Stade des Lumières de Lyon

Stade des Lumières de Lyon - -

Après Lille, c’est au tour de Bordeaux et Lyon d’attendre la livraison de leur nouveau stade. Marseille, lui, rénove son Vélodrome. Le tout pour accueillir au mieux l’Euro, qui se déroulera pour la 2e fois dans l’Hexagone, en 2016.

Le compte à rebours a déjà commencé. A moins de quatre ans de l’Euro 2016, la France court après ses stades neufs. Si le Grand Stade de Lille est sorti de terre et accueillera sa première rencontre ce soir, les autres enceintes de l’Hexagone n’en sont pas au même point, étant au mieux en travaux, au pire simplement couchées sur un morceau de papier. Si les premiers coups de burin ont été donnés à Paris, Nice ou Saint-Etienne, certains travaux peinent à débuter, comme par exemple à Bordeaux, où un stade flambant neuf (43 000 places) doit voir le jour.

« Le permis de construire a été signé par le maire (Alain Juppé, ndlr). Comme partout, il y aura une période de recours. Pour le reste, tout est ficelé, indique Jean-Louis Triaud, le président bordelais. On devrait pouvoir démarrer les travaux fin 2012 ou début 2013. » Des travaux qui prendront fin, normalement, au début de l’année 2015 et qui couteront entre 170 et 175 millions d’euros. « Le stade de Bordeaux (Parc Lescure puis Jacques Chaban-Delmas, ndlr) a été construit en 1934. C’était une obligation d’en refaire un », lance Triaud.

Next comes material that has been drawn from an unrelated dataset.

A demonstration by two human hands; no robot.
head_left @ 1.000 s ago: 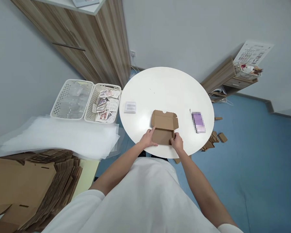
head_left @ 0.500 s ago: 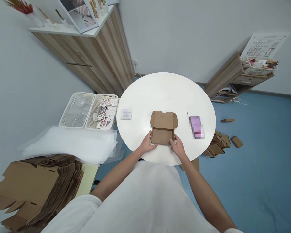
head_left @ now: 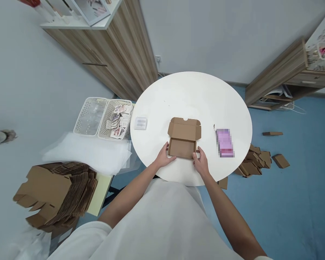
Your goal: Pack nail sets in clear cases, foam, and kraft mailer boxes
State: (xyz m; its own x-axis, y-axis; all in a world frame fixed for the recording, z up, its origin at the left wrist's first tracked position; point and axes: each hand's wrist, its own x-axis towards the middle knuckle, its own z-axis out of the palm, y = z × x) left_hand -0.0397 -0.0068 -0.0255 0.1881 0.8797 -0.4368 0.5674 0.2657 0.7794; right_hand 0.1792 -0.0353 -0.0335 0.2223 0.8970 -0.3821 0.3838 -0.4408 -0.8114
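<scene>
A small brown cardboard box rests on the white oval table, its lid raised and tilted back, its inside bare. At its left front corner, my left hand grips the side wall with thumb in front. My right hand holds the right side, the thumb at the front right corner. A flat clear case lies near the table's left edge. On the right of the table is a blurred purple item.
Left of the table are two white baskets, one with cards, one with clear plastic. Nearer lie translucent sheets and stacked flat cardboard. Folded boxes lie on the floor at right. Cabinets stand beyond the table.
The camera view has shifted and turned slightly, so the surroundings sit differently in the picture. Both hands keep their hold on the open box, with little visible change.
</scene>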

Le Stade des Lumières… 4 ans après

Pourtant, Lyon avait pris ses précautions. Lors de l’introduction en bourse de l’OL, en 2007, le club rhodanien avait pour ambition d’entrer dans son stade de 60 000 places, situé à Vénissieux, dès juin 2010. C’est finalement à Décines, dans la banlieue lyonnaise, que cet immense complexe de loisirs verra le jour, pour la modique somme de 450 millions d’euros. Mais après une bataille de recours, le rêve du président Jean-Michel Aulas ne devrait prendre forme que lors de la saison 2014-2015.

Autre grand club à attendre depuis longtemps une enceinte digne de ce nom : Marseille. Mais l’OM ne quittera pas son mythique Vélodrome. En travaux depuis un an, le stade olympien sera quasiment rénové de fond en comble et se verra surtout recouvert d’un toit. En attendant, la capacité du jardin de l’OM est réduite à un peu plus de 40 000 places. « Ce n’est pas vraiment les conditions idéales pour nous. C’est annexe mais quand on connaît le public du Vélodrome, quand il est derrière nous et qu’il nous soutient, c’est plus qu’un douzième homme », glisse Jérémy Morel, sans doute impatient de jouer, comme tous ses collègues de L1, dans des stades dignes d’accueillir un championnat d’Europe des nations.